In South Africa, she played for UP-Tuks in Varsity Netball and for Gauteng Jaguars in the Brutal Fruit Netball Cup. In 2017 she captained both teams to national titles. She has since played for Surrey Storm, Manchester Thunder and Loughborough Lightning in the Netball Superleague and for Adelaide Thunderbirds in Suncorp Super Netball.

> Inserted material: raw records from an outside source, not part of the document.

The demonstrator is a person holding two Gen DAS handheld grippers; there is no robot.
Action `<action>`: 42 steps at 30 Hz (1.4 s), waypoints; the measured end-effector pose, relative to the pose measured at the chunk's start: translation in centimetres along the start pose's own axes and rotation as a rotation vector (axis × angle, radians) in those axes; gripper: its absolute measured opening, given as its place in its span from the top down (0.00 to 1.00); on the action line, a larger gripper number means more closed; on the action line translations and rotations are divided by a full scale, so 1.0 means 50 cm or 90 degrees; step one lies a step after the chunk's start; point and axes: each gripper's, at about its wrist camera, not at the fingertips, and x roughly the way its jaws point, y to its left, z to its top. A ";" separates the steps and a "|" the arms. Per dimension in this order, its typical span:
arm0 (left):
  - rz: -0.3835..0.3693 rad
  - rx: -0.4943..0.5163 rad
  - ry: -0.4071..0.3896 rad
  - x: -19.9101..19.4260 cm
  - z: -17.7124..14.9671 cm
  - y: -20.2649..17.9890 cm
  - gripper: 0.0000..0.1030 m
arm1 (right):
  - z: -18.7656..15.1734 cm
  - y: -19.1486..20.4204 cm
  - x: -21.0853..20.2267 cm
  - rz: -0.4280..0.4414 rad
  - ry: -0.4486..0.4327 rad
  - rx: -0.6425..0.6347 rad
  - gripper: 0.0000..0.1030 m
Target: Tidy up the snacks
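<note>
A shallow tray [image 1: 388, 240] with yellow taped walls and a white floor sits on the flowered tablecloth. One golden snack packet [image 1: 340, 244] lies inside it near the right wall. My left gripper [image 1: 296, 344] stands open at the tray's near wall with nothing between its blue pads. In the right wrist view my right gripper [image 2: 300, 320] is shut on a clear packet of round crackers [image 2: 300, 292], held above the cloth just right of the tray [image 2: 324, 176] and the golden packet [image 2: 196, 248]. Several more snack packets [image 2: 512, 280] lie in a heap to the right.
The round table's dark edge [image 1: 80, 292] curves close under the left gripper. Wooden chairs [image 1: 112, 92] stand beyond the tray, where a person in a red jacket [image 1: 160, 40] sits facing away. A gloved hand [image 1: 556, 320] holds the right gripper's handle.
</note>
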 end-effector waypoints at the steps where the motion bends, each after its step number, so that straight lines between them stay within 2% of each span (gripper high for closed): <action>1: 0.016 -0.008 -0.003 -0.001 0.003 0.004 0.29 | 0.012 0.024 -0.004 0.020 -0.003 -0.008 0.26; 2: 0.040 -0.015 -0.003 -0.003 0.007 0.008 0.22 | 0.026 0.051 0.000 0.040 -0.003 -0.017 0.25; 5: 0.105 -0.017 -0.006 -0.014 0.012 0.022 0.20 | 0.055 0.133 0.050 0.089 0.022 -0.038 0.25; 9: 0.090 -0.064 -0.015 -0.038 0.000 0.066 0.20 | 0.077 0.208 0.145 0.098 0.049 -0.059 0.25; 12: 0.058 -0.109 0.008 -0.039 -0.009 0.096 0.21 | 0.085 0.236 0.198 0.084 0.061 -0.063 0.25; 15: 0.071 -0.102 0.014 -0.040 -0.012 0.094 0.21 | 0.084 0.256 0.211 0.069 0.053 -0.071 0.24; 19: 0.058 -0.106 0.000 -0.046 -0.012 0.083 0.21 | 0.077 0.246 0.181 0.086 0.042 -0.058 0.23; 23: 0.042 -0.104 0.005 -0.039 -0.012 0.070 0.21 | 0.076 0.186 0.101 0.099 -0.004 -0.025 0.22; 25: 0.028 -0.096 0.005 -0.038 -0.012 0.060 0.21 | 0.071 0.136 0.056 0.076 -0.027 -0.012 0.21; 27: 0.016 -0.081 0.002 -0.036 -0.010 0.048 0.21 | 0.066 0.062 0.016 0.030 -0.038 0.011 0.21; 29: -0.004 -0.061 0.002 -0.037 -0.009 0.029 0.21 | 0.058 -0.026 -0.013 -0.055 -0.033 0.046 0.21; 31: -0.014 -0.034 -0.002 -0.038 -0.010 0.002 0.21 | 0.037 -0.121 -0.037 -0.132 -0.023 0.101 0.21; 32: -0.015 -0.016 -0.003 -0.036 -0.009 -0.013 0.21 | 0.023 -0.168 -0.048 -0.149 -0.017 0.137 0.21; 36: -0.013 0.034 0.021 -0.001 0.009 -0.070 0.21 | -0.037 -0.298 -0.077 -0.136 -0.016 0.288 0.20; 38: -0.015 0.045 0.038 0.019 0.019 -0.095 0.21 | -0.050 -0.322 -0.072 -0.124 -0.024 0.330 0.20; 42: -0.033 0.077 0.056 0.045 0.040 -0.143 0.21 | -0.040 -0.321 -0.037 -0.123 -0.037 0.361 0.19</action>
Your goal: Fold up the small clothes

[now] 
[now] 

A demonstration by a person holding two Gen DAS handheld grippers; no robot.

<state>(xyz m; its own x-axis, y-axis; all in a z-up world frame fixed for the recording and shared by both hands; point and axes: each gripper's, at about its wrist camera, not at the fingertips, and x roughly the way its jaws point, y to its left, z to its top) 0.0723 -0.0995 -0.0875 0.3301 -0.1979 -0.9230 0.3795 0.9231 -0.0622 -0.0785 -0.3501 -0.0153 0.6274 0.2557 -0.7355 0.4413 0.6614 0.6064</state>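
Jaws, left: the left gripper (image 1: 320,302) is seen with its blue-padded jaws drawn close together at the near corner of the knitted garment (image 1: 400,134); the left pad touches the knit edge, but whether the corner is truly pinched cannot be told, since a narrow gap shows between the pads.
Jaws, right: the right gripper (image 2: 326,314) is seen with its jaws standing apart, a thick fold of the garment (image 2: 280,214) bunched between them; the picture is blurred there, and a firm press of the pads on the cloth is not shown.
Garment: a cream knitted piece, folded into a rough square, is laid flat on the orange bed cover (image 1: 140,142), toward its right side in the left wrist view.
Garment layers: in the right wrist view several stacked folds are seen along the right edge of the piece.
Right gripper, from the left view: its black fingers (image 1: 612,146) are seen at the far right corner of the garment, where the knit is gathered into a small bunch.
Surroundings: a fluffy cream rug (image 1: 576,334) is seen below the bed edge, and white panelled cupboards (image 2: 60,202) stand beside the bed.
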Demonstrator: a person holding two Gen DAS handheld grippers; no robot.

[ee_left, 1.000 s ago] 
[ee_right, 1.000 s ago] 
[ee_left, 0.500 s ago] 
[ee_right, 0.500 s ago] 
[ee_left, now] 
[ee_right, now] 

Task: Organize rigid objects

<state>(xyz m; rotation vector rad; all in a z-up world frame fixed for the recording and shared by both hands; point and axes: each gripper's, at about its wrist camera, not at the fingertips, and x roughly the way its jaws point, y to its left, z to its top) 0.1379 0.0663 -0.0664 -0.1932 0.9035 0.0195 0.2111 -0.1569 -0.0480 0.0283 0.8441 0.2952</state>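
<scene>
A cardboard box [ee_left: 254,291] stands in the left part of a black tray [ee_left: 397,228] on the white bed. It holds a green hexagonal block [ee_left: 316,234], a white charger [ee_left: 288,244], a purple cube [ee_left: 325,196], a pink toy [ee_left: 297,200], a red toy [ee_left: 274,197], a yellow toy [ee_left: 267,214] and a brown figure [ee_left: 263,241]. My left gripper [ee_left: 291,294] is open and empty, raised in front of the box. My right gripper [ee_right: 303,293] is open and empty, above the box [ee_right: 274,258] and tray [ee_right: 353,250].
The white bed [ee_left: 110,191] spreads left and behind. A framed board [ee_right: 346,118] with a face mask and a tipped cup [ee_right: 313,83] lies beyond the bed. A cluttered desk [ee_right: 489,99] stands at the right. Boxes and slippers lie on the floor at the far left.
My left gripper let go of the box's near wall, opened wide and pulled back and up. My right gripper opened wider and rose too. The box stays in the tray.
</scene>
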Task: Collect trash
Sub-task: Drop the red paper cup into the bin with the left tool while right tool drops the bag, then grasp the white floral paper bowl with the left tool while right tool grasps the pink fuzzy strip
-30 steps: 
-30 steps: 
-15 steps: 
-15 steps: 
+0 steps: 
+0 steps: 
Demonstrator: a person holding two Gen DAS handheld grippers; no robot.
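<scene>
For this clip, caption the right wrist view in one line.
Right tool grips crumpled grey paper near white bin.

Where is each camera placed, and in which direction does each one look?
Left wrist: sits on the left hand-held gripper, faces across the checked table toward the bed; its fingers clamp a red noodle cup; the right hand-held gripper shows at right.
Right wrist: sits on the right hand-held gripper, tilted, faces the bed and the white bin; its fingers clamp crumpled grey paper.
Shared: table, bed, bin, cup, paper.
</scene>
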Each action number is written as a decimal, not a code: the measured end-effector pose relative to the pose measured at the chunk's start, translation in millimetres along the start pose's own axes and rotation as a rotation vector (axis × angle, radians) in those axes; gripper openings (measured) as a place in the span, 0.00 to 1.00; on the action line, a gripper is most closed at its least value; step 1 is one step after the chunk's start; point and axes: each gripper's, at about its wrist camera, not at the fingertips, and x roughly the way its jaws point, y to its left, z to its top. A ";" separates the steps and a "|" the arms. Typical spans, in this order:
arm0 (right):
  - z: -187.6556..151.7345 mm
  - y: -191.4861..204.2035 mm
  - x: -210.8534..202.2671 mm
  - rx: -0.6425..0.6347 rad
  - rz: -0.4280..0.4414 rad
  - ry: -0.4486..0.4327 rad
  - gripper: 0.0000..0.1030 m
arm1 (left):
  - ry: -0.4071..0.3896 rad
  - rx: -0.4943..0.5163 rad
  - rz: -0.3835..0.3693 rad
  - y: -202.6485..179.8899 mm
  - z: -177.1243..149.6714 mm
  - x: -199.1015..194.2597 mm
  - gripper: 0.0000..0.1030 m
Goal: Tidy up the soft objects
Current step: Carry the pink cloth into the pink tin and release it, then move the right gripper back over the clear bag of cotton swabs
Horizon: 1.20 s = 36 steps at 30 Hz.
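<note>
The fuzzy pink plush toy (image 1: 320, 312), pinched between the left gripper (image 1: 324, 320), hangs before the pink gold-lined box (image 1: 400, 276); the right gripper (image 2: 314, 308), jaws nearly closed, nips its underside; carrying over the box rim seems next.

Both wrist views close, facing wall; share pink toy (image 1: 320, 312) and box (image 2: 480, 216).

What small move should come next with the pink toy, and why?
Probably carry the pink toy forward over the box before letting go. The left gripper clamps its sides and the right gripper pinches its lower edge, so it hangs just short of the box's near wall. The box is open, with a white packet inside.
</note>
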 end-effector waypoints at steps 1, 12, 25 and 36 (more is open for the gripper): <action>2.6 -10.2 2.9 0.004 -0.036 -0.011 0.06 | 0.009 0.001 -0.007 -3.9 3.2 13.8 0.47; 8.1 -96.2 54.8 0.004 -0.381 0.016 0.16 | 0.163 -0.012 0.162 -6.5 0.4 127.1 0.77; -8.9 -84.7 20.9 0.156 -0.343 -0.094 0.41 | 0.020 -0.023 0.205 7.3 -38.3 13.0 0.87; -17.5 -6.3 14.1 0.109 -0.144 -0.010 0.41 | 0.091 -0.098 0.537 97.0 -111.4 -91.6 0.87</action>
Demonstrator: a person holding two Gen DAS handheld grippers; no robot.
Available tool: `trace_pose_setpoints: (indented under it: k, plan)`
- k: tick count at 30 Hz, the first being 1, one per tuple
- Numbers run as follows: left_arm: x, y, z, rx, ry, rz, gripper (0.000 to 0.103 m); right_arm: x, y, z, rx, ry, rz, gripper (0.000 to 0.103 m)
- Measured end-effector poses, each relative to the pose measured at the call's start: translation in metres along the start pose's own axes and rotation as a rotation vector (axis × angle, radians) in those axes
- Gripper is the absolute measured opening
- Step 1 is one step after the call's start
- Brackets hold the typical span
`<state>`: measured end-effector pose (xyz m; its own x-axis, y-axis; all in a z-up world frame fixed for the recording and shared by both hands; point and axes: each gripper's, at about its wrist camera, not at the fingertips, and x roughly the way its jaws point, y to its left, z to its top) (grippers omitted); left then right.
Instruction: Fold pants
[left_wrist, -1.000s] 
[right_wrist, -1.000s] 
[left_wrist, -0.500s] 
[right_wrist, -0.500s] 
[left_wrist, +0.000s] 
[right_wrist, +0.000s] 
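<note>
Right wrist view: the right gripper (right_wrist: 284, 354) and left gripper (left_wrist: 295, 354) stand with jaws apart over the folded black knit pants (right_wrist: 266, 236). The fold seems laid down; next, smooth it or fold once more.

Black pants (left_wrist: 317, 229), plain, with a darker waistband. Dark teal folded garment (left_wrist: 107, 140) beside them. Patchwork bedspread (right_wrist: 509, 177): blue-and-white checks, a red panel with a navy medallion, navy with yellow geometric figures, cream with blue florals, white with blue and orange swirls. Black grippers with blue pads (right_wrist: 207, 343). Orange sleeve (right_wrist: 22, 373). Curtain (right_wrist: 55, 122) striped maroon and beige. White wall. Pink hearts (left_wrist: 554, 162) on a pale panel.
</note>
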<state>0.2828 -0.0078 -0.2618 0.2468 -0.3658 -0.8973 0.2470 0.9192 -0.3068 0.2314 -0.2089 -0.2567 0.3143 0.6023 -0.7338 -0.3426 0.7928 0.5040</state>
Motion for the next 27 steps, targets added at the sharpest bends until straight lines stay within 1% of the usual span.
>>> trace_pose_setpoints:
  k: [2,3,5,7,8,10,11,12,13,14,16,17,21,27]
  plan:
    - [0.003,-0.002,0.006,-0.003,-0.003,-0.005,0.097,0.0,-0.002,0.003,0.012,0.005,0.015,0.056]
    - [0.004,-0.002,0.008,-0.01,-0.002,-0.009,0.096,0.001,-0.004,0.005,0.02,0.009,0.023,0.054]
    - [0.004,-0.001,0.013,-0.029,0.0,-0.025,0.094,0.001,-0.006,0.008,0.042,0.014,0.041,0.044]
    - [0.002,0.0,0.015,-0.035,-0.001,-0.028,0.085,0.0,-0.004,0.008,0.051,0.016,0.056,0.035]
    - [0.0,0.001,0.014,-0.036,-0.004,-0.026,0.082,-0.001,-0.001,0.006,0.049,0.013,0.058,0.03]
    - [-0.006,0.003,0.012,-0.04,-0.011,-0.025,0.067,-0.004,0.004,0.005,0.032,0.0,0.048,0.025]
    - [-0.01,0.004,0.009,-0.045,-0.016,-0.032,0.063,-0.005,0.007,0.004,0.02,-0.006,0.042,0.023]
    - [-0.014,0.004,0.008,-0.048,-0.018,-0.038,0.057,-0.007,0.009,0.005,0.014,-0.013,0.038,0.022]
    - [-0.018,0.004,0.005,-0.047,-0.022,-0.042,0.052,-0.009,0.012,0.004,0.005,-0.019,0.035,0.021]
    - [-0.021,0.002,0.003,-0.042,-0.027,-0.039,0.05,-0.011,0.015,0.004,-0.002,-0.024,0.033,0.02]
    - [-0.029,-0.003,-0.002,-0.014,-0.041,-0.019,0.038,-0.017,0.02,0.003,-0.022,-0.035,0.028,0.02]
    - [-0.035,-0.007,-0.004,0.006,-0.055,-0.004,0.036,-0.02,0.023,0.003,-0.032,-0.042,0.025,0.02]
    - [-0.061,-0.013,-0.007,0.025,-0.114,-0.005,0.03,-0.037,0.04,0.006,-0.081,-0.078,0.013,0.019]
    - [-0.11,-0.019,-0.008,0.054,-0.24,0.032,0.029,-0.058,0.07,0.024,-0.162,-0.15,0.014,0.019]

==Early life and education==
Shadine van der Merwe was born and raised in Pretoria. As well as playing netball, in her youth, she played for the junior South Africa women's national softball team. She also won a bronze medal in the javelin at the 2010 Junior SA Track and Field Championship. After being spotted by netball head coach, Jenny van Dyk, she was offered a scholarship at the University of Pretoria and subsequently earned a Masters in Education. Van der Merwe is an Afrikaans speaker.

==Playing career==
===UP Tuks===
Between 2014 and 2017, van der Merwe played for UP-Tuks in Varsity Netball. In 2014, she was a member of the Tuks team that finished as runners-up to Kovsies. She was also named the Players’ Player of the Varsity Series and named in the Team of the Tournament. Ahead of the 2015 season, she was named Tuks captain. However, in her first match during the season, she suffered a season-ending ACL injury. In 2016, she captained Tuks when they again finished as runners up, this time to Pukke. She was also named the 2016 Player of the Tournament. In 2017, she captained Tuks when they won their first title after defeating Pukke 43–41 in the final.

===Gauteng Jaguars===
Between 2014 and 2018, van der Merwe played for Gauteng Jaguars, playing in five successive Brutal Fruit Netball Cup finals. In 2017 and 2018 she captained Jaguars when they won their first two titles. In 2015, 2016 and 2017 she was named Defender of the Tournament. She also played for Jaguars in the 2017 and 2018 Netball New Zealand Super Club tournaments.

===Surrey Storm===
Between 2018 and 2019, van der Merwe played for Surrey Storm. Her team mates at Storm included fellow South Africa netball international, Sigrid Burger. She received Storm's 2019 Best and Fairest Award.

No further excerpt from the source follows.